COLLECTED DATA:
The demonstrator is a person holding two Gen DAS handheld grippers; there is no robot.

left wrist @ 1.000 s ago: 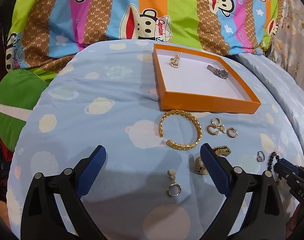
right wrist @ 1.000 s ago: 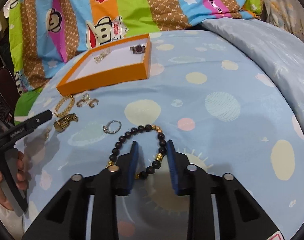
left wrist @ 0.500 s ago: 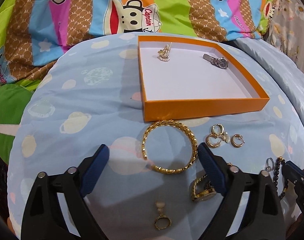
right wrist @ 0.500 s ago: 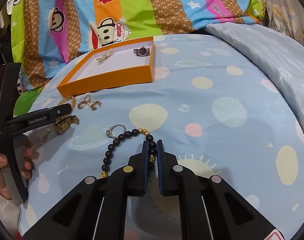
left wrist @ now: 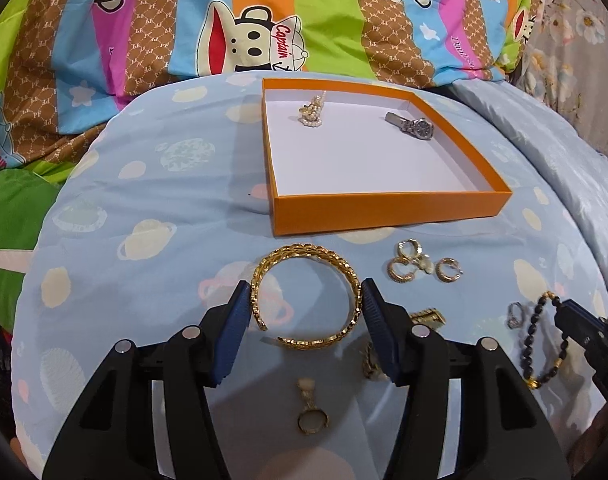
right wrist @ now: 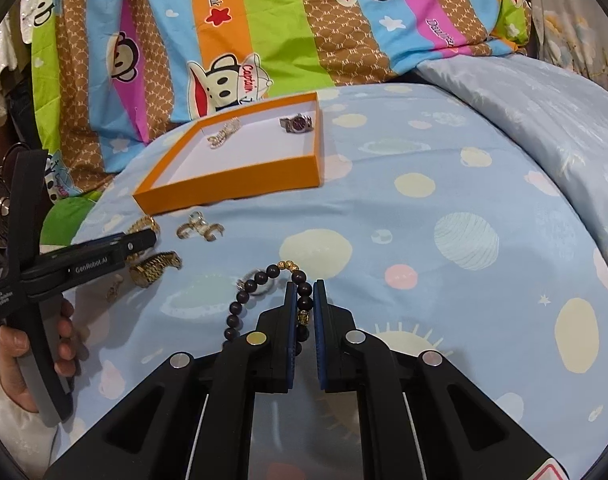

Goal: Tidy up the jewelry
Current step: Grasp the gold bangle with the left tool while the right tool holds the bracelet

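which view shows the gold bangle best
The left wrist view. There the gold bangle lies whole on the sheet between the open left gripper fingers, below the orange box. In the right wrist view only a sliver of it shows behind the left gripper.

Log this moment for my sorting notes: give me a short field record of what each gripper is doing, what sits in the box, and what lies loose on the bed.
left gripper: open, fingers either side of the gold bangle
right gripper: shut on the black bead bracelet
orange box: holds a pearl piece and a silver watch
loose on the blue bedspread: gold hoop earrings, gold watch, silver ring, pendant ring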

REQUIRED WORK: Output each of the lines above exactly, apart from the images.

REPLY TO THE TASK:
The demonstrator is a person holding two Gen DAS handheld grippers; there is no robot.

left wrist @ 1.000 s ago: 
right wrist @ 1.000 s ago: 
left wrist @ 0.500 s ago: 
right wrist @ 0.500 s ago: 
left wrist @ now: 
right wrist @ now: 

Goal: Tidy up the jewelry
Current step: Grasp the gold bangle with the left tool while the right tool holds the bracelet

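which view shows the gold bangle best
The left wrist view. There the gold bangle lies whole on the sheet between the open left gripper fingers, below the orange box. In the right wrist view only a sliver of it shows behind the left gripper.

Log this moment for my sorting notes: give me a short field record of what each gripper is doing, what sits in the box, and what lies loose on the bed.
left gripper: open, fingers either side of the gold bangle
right gripper: shut on the black bead bracelet
orange box: holds a pearl piece and a silver watch
loose on the blue bedspread: gold hoop earrings, gold watch, silver ring, pendant ring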

This output has been given in full.